_WHAT THE EXERCISE ASKS:_ Verbatim copy, images omitted: return the full listing.
>>>>
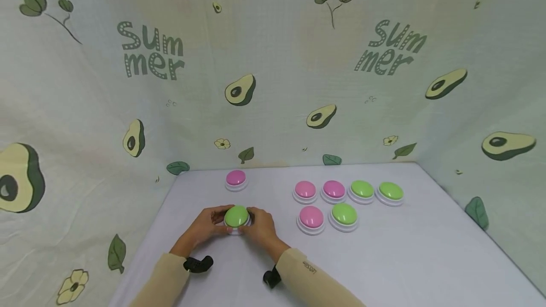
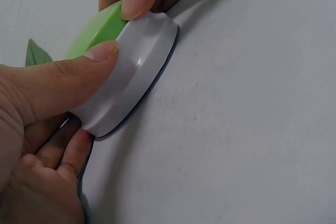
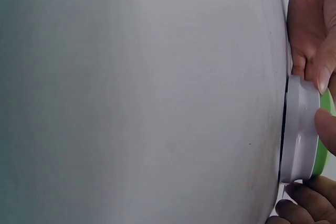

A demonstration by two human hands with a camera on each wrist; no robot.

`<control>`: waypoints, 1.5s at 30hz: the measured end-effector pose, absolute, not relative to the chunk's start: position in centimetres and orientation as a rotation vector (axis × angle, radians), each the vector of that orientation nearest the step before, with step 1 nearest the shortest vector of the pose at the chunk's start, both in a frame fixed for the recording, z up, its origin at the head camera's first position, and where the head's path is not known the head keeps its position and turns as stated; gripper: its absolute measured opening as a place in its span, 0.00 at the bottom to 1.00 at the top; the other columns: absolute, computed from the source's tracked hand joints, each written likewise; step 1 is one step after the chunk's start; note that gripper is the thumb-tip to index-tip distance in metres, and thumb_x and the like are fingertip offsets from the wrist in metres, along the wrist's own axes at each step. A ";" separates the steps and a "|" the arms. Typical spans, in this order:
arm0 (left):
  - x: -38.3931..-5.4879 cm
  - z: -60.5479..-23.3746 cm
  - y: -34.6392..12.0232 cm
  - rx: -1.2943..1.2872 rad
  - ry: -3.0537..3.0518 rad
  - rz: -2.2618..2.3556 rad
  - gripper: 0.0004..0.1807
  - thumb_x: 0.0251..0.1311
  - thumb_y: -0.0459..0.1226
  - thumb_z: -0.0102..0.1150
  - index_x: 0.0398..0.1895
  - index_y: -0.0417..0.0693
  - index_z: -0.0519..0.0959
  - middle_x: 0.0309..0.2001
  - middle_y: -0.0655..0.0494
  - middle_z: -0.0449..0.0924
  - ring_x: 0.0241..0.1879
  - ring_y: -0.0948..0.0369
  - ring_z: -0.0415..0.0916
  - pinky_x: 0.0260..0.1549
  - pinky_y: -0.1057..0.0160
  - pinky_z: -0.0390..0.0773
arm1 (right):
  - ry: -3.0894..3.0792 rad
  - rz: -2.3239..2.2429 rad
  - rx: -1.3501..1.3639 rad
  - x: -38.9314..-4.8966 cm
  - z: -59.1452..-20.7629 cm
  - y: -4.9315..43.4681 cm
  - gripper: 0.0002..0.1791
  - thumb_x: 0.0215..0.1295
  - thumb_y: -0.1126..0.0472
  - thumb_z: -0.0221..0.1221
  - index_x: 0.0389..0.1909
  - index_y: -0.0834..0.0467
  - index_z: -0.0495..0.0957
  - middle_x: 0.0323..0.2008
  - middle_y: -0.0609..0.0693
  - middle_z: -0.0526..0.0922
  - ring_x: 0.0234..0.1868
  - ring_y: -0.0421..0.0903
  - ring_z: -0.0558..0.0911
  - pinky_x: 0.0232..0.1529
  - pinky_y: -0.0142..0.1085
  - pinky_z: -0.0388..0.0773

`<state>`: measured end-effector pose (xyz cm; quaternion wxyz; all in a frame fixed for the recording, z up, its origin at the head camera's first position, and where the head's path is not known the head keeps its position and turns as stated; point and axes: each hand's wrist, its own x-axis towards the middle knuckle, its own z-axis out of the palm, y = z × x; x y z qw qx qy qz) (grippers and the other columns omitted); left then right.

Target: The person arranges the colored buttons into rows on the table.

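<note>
A green dome push button (image 1: 236,216) on a round white base sits at the near left of the white table. My left hand (image 1: 208,225) grips its left side, thumb at the front and fingers curled around behind. From the right, my right hand (image 1: 261,227) holds the same button, its thumb beside the left thumb. In the left wrist view, both thumbs lie on the rim where the green dome meets the white base (image 2: 139,61). The base stands edge-on in the right wrist view, low against the tabletop, with fingers at both ends of the button (image 3: 300,129).
A pink button (image 1: 236,178) stands alone behind the hands. To the right, a back row holds two pink and two green buttons (image 1: 362,189). In front of that row are another pink button (image 1: 311,217) and a green one (image 1: 344,214). A printed cloth (image 1: 273,51) hangs behind the table (image 1: 384,259).
</note>
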<state>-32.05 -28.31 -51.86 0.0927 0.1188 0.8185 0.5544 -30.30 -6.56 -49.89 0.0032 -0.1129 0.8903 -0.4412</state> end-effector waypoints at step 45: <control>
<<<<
_EXERCISE RESPONSE:_
A demonstration by two human hands with a camera on each wrist; no robot.

`<control>`: waypoints, 1.5s at 30hz: the measured end-effector pose, absolute, not relative to the chunk's start: position in centimetres and orientation as a rotation vector (axis × angle, radians), each the vector of that orientation nearest the step before, with step 1 nearest the shortest vector of the pose at the chunk's start, both in a frame fixed for the recording, z up, its origin at the head camera's first position, and where the head's path is not known the head keeps its position and turns as stated; gripper: its absolute measured opening as a place in its span, 0.00 at the bottom to 1.00 at the top; the other columns: absolute, computed from the source's tracked hand joints, each written likewise; step 1 is one step after the chunk's start; note that gripper is the thumb-tip to index-tip distance in metres, and thumb_x and the like are fingertip offsets from the wrist in metres, along the wrist's own axes at each step. A ";" separates the steps and a "|" the arms. Typical spans, in this order:
arm0 (left):
  - x: -38.3931..-5.4879 cm
  - z: -60.5479..-23.3746 cm
  - y: -34.6392..12.0232 cm
  - rx: -1.2943..1.2872 rad
  - ry: -3.0537..3.0518 rad
  - rz: -2.2618..2.3556 rad
  - gripper: 0.0004..0.1807
  - thumb_x: 0.0251..0.1311
  - thumb_y: -0.0459..0.1226
  - thumb_z: -0.0102..0.1150
  - index_x: 0.0398..0.1895
  - index_y: -0.0417..0.0693
  - index_z: -0.0519..0.0959
  - middle_x: 0.0309..0.2001
  - middle_y: -0.0655..0.0494
  - middle_z: -0.0449..0.0924
  - ring_x: 0.0241..0.1879
  - ring_y: -0.0948..0.0369
  - ring_z: -0.0415..0.0916
  - pinky_x: 0.0260..0.1549
  - pinky_y: -0.1057..0.0160
  - pinky_z: -0.0390..0.0773
arm1 (right):
  - ry: -3.0894..3.0792 rad
  - rz: -2.3239..2.2429 rad
  - rx: -1.3501..1.3639 rad
  - x: -38.9314..-4.8966 cm
  - z: -59.1452..-20.7629 cm
  - y: -4.9315..43.4681 cm
  - gripper: 0.0002..0.1791
  - thumb_x: 0.0215..0.1295
  - thumb_y: -0.1126..0.0472
  - thumb_z: -0.0221..0.1221
  - index_x: 0.0389..0.1909
  - index_y: -0.0834..0.0467
  - index_z: -0.0495..0.0957
  - middle_x: 0.0323..0.2008
  - middle_y: -0.0609..0.0693
  - middle_z: -0.0526..0.0922
  - ring_x: 0.0234..0.1868
  - ring_y: -0.0421..0.0903
  - ring_z: -0.0558..0.0911
  - pinky_x: 0.0232..0.1529
  - pinky_y: -0.0142..0.1085
  - pinky_z: -0.0388..0.0773

`<state>`: measured end-effector pose (xyz cm; quaternion wxyz; all in a frame fixed for the recording, z up, its origin at the head camera's first position, and where the head's path is not known the head keeps its position and turns as stated; point and axes: each hand's wrist, its own x-axis towards the middle knuckle, its own z-axis out of the palm, y = z × x; x y z qw qx qy qz) (grippers and the other columns omitted); left then right.

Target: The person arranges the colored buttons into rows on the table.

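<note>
A green dome push button (image 1: 236,216) on a round white base sits at the near left of the white table. My left hand (image 1: 208,225) grips its left side, thumb at the front and fingers curled around behind. From the right, my right hand (image 1: 261,227) holds the same button, its thumb beside the left thumb. In the left wrist view, both thumbs lie on the rim where the green dome meets the white base (image 2: 139,61). The base stands edge-on in the right wrist view, low against the tabletop, with fingers at both ends of the button (image 3: 300,129).
A pink button (image 1: 236,178) stands alone behind the hands. To the right, a back row holds two pink and two green buttons (image 1: 362,189). In front of that row are another pink button (image 1: 311,217) and a green one (image 1: 344,214). A printed cloth (image 1: 273,51) hangs behind the table (image 1: 384,259).
</note>
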<state>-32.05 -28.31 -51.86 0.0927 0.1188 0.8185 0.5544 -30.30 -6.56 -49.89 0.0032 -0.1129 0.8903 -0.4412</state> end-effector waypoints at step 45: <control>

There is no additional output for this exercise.